■ TASK DESCRIPTION
What you return should match the data below exactly, line for line.

■ DATA PROVIDED
◇ ◇ ◇ ◇ ◇

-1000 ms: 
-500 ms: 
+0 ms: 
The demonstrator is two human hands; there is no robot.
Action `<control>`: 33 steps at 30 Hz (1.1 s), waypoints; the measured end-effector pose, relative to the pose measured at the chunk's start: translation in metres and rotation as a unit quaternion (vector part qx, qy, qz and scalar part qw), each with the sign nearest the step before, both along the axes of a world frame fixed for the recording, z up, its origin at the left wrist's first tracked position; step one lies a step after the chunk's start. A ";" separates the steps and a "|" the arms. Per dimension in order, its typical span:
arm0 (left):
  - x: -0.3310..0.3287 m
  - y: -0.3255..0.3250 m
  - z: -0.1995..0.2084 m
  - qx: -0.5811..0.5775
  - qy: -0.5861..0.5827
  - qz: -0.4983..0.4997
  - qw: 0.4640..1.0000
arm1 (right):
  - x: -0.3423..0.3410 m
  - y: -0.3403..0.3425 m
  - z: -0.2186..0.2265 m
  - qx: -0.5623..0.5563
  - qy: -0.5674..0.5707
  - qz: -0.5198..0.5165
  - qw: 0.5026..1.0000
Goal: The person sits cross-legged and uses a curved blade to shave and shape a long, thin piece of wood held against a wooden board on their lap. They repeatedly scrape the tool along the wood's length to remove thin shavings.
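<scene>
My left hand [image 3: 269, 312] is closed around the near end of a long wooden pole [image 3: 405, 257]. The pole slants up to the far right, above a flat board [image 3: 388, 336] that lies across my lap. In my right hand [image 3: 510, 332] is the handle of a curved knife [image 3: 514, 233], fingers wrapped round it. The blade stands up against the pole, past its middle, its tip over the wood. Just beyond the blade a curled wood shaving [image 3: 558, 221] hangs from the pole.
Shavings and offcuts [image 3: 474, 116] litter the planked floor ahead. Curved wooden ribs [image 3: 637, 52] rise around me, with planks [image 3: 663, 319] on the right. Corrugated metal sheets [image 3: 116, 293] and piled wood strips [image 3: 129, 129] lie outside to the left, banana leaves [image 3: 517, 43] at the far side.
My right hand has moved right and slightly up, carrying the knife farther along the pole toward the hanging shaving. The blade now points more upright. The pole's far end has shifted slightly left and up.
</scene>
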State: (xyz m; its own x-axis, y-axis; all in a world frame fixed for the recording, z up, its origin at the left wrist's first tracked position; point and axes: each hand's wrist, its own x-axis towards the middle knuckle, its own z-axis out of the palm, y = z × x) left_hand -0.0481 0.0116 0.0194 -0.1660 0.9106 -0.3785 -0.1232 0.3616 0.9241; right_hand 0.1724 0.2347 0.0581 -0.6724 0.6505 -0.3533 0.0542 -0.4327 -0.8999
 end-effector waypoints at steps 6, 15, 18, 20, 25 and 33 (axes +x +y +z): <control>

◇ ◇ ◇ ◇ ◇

■ RESULT OF THIS EXERCISE
-1000 ms: 
-500 ms: 
+0 ms: 
The demonstrator is two human hands; there is no robot.
Action `<control>`: 33 steps at 30 Hz (1.1 s), waypoints; the measured end-effector pose, relative to the pose measured at the chunk's start: translation in metres and rotation as a unit quaternion (vector part qx, qy, qz and scalar part qw), each with the sign nearest the step before, both along the axes of a world frame fixed for the recording, z up, its origin at the left wrist's first tracked position; step one lies a step after the chunk's start. A ";" separates the steps and a "|" the arms. Per dimension in order, its typical span:
arm0 (left):
  - x: -0.3310..0.3287 m
  - y: -0.3255..0.3250 m
  - z: -0.1995..0.2084 m
  - qx: -0.5811..0.5775
  - qy: -0.5861..0.5827
  - qz: -0.4983..0.4997
  - qw: 0.4640..1.0000
arm1 (right):
  - x: -0.3423..0.3410 m
  - y: -0.3403..0.3425 m
  - z: -0.2186..0.2265 m
  - qx: -0.5623..0.5563
  - qy: -0.5674..0.5707
  - qz: -0.5198..0.5165
  - qw: 0.5026..1.0000
Goal: The person sits cross-legged and uses a curved blade to shave and shape a long, thin piece of wood held against a wooden board on their lap. They repeatedly scrape the tool along the wood's length to remove thin shavings.
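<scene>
My left hand [image 3: 269, 312] is closed around the near end of a long wooden pole [image 3: 405, 257]. The pole slants up to the far right, above a flat board [image 3: 388, 336] that lies across my lap. In my right hand [image 3: 510, 332] is the handle of a curved knife [image 3: 514, 233], fingers wrapped round it. The blade stands up against the pole, past its middle, its tip over the wood. Just beyond the blade a curled wood shaving [image 3: 558, 221] hangs from the pole.
Shavings and offcuts [image 3: 474, 116] litter the planked floor ahead. Curved wooden ribs [image 3: 637, 52] rise around me, with planks [image 3: 663, 319] on the right. Corrugated metal sheets [image 3: 116, 293] and piled wood strips [image 3: 129, 129] lie outside to the left, banana leaves [image 3: 517, 43] at the far side.
My right hand has moved right and slightly up, carrying the knife farther along the pole toward the hanging shaving. The blade now points more upright. The pole's far end has shifted slightly left and up.
</scene>
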State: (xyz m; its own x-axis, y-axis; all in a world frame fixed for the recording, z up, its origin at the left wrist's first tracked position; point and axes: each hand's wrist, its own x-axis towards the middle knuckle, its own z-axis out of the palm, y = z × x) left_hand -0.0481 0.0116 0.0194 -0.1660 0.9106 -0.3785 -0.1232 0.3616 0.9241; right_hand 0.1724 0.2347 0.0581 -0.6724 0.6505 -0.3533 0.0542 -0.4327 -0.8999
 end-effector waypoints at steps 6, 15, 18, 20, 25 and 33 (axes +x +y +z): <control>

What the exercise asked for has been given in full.